Your answer must be the full set of entries, repeated exactly.

Recorded data:
########

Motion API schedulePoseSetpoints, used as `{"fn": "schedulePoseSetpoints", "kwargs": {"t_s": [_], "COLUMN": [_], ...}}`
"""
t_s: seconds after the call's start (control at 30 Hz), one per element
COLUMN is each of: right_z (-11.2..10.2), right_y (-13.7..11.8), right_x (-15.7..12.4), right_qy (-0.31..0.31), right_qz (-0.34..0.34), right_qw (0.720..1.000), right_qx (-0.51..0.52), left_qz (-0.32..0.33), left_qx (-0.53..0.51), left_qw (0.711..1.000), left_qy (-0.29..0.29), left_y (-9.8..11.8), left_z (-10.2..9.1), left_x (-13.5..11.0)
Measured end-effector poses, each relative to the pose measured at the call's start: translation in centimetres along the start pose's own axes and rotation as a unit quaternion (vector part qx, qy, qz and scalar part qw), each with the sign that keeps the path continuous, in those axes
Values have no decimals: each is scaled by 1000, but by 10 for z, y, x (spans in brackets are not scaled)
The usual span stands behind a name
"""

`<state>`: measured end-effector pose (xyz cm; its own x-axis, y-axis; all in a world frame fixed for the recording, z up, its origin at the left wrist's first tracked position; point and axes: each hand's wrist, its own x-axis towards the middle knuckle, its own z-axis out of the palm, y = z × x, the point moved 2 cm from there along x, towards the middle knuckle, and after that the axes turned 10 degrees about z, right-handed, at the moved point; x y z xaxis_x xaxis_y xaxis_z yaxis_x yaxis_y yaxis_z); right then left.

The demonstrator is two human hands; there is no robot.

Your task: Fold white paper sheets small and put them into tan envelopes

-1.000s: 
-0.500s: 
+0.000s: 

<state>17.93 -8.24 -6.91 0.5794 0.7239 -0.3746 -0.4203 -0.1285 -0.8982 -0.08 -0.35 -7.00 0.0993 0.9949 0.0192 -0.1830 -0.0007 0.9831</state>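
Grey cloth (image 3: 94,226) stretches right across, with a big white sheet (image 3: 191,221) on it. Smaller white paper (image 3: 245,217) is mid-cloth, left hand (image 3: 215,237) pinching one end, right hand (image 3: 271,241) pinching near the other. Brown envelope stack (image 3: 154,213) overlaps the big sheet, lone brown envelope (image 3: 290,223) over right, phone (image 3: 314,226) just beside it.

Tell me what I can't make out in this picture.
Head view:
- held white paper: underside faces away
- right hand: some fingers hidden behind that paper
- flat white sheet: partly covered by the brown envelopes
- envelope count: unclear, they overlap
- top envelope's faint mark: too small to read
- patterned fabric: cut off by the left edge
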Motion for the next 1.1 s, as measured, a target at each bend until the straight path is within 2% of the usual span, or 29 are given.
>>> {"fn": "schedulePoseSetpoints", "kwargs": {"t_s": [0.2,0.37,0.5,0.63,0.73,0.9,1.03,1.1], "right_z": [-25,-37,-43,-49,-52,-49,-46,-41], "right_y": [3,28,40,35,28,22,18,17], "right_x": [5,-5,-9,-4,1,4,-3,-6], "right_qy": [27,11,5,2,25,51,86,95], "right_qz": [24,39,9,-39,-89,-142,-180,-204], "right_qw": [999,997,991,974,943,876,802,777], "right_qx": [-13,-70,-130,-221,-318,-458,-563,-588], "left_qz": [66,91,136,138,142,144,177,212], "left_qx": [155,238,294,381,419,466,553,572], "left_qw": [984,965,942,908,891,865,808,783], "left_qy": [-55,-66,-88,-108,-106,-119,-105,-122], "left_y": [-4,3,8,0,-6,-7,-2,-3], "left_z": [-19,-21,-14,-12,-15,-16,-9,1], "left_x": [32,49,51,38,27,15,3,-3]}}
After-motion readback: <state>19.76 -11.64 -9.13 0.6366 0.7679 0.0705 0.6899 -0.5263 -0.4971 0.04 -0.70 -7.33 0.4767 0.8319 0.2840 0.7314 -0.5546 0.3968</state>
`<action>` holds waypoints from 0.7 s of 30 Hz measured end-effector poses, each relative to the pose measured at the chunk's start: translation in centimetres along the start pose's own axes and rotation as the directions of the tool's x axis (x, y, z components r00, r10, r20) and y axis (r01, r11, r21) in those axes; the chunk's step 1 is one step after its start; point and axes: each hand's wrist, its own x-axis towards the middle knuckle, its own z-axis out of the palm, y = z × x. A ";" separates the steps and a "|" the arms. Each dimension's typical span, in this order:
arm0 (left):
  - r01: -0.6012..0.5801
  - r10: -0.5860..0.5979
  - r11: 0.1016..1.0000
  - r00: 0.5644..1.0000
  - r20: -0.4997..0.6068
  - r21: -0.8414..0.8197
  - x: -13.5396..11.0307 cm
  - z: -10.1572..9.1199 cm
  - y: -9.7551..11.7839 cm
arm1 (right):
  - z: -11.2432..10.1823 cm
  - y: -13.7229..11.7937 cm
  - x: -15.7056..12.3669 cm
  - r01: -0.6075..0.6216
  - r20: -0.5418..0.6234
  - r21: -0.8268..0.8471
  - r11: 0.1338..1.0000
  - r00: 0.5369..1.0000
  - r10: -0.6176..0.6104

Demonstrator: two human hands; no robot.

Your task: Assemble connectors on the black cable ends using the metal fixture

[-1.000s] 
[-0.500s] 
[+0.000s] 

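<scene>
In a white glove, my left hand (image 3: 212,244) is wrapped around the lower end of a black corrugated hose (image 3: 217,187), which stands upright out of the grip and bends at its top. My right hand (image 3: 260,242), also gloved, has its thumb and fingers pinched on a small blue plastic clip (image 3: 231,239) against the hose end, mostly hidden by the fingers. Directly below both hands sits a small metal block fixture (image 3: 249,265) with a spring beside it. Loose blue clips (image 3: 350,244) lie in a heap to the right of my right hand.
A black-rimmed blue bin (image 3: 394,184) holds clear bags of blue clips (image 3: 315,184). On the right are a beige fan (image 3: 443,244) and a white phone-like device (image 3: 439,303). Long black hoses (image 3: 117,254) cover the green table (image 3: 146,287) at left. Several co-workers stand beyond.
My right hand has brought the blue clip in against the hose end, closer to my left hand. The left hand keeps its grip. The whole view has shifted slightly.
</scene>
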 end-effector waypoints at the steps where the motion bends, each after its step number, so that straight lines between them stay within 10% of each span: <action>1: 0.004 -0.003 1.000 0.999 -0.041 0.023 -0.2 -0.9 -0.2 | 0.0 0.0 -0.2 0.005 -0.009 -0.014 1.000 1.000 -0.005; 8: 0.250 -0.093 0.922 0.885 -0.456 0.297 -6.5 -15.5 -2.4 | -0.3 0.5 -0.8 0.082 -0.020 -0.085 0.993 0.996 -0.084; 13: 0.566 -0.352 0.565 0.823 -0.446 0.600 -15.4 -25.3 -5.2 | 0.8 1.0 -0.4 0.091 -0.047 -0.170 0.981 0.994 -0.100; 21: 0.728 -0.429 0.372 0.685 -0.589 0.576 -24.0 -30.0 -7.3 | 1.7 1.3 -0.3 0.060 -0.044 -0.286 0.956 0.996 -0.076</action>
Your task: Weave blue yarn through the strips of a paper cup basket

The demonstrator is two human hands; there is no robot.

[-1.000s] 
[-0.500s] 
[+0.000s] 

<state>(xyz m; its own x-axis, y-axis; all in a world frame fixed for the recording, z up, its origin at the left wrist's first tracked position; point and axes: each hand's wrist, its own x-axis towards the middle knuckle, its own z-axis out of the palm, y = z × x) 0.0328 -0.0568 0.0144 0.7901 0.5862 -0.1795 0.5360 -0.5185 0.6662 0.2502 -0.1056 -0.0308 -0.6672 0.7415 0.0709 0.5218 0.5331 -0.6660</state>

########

▶ [Exercise result]
Motion API schedulePoseSetpoints, used as `{"fn": "schedulePoseSetpoints", "kwargs": {"t_s": [_], "COLUMN": [_], ...}}`
"""
t_s: seconds after the call's start (control at 30 Hz), one per element
COLUMN is each of: right_z (-11.2..10.2), right_y (-13.7..11.8), right_x (-15.7..12.4), right_qy (-0.31..0.31), right_qz (-0.34..0.34), right_qw (0.720..1.000), right_qx (-0.51..0.52), left_qz (-0.32..0.33), left_qx (-0.53..0.51), left_qw (0.711..1.000), left_qy (-0.29..0.29), left_y (-9.8..11.8), left_z (-10.2..9.1), left_x (-13.5..11.0)
Measured end-effector poses, each relative to the pose measured at the call's start: translation in centimetres along the start pose's own axes and rotation as a unit quaternion (vector part qx, qy, qz and scalar part qw), each with the sign that keeps the path continuous, in those axes
Values have no decimals: each is scaled by 1000, but by 10 for z, y, x (spans in brackets are not scaled)
The usual span stands behind a name
"""

`<state>`: measured end-effector pose (xyz cm; its own x-axis, y-axis; all in a world frame fixed for the recording, z up, its origin at the left wrist's first tracked position; point and axes: each hand's wrist, its own x-axis towards the middle knuckle, its own z-axis out of the palm, y = z × x, the point moved 2 cm from there along x, towards the middle knuckle, and after that the axes turned 10 degrees about z, right-handed, at the moved point; x y z xaxis_x xaxis_y xaxis_z yaxis_x yaxis_y yaxis_z); right then left.

The demonstrator is two human hands; there is no robot.

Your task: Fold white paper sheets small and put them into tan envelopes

-1.000s: 
-0.500s: 
+0.000s: 

<state>17.93 -8.24 -6.91 0.5794 0.7239 -0.3746 -0.4203 -0.1285 -0.8982 -0.08 -0.35 -7.00 0.0993 0.9949 0.0192 -0.1830 -0.0007 0.9831</state>
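Grey cloth (image 3: 94,226) stretches right across, with a big white sheet (image 3: 191,221) on it. Smaller white paper (image 3: 245,217) is mid-cloth, left hand (image 3: 215,237) pinching one end, right hand (image 3: 271,241) pinching near the other. Brown envelope stack (image 3: 154,213) overlaps the big sheet, lone brown envelope (image 3: 290,223) over right, phone (image 3: 314,226) just beside it.

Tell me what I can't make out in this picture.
Head view:
- held white paper: underside faces away
- right hand: some fingers hidden behind that paper
- flat white sheet: partly covered by the brown envelopes
- envelope count: unclear, they overlap
- top envelope's faint mark: too small to read
- patterned fabric: cut off by the left edge
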Motion for the next 1.1 s, as measured, a target at each bend until the straight path is within 2% of the usual span, or 29 are given.
>>> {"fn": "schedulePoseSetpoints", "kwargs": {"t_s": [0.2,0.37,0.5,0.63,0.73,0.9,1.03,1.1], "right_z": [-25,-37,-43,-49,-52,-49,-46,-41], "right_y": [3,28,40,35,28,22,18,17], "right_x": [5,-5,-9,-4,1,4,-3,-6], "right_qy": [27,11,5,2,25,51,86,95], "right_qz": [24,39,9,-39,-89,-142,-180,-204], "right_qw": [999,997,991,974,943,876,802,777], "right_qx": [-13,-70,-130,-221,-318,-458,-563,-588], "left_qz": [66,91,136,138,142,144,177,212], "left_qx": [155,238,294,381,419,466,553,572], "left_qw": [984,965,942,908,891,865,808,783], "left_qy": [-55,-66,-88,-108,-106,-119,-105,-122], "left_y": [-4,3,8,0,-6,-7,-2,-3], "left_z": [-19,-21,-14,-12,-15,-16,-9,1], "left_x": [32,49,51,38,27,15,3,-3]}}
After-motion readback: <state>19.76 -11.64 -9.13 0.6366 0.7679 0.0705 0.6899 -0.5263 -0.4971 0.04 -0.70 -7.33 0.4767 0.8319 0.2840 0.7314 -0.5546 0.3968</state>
`<action>` holds waypoints from 0.7 s of 30 Hz measured end-effector poses, each relative to the pose measured at the chunk's start: translation in centimetres along the start pose's own axes and rotation as the directions of the tool's x axis (x, y, z components r00, r10, r20) and y axis (r01, r11, r21) in those axes; the chunk's step 1 is one step after its start; point and axes: each hand's wrist, its own x-axis towards the middle knuckle, its own z-axis out of the palm, y = z × x. A ";" separates the steps and a "|" the arms. Each dimension's typical span, in this order:
arm0 (left):
  - r01: -0.6012..0.5801
  - r10: -0.5860..0.5979
  - r11: 0.1016..1.0000
  - r00: 0.5644..1.0000
  - r20: -0.4997..0.6068
  - r21: -0.8414..0.8197
  - x: -13.5396..11.0307 cm
  - z: -10.1572..9.1199 cm
  - y: -9.7551..11.7839 cm
arm1 (right):
  - z: -11.2432..10.1823 cm
  - y: -13.7229..11.7937 cm
  - x: -15.7056..12.3669 cm
  - r01: -0.6075..0.6216
  - r20: -0.5418..0.6234
  - r21: -0.8268..0.8471
  - r11: 0.1338..1.0000
  - r00: 0.5369..1.0000
  - r10: -0.6176..0.6104

Demonstrator: two human hands; no robot.

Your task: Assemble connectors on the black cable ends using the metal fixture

[-1.000s] 
[-0.500s] 
[+0.000s] 

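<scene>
In a white glove, my left hand (image 3: 212,244) is wrapped around the lower end of a black corrugated hose (image 3: 217,187), which stands upright out of the grip and bends at its top. My right hand (image 3: 260,242), also gloved, has its thumb and fingers pinched on a small blue plastic clip (image 3: 231,239) against the hose end, mostly hidden by the fingers. Directly below both hands sits a small metal block fixture (image 3: 249,265) with a spring beside it. Loose blue clips (image 3: 350,244) lie in a heap to the right of my right hand.
A black-rimmed blue bin (image 3: 394,184) holds clear bags of blue clips (image 3: 315,184). On the right are a beige fan (image 3: 443,244) and a white phone-like device (image 3: 439,303). Long black hoses (image 3: 117,254) cover the green table (image 3: 146,287) at left. Several co-workers stand beyond.
My right hand has brought the blue clip in against the hose end, closer to my left hand. The left hand keeps its grip. The whole view has shifted slightly.
</scene>
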 end-effector waypoints at the steps where the motion bends, each after its step number, so that straight lines between them stay within 10% of each span: <action>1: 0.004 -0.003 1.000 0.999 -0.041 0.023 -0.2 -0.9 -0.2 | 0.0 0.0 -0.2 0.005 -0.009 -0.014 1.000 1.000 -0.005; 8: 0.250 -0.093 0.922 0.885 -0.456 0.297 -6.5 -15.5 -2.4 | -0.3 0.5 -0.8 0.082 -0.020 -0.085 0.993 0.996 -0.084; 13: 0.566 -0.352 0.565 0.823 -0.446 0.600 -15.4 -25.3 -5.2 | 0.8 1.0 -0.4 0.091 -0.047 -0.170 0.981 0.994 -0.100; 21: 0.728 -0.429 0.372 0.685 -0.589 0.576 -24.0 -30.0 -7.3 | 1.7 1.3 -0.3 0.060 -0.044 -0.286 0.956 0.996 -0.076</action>
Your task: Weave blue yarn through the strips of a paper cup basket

The demonstrator is two human hands; there is no robot.

[-1.000s] 
[-0.500s] 
[+0.000s] 

<state>(xyz m; its own x-axis, y-axis; all in a world frame fixed for the recording, z up, its origin at the left wrist's first tracked position; point and axes: each hand's wrist, its own x-axis towards the middle knuckle, its own z-axis out of the palm, y = z × x) 0.0328 -0.0568 0.0144 0.7901 0.5862 -0.1795 0.5360 -0.5185 0.6662 0.2502 -0.1056 -0.0308 -0.6672 0.7415 0.0709 0.5218 0.5331 -0.6660</state>

The response to this exercise is now complete.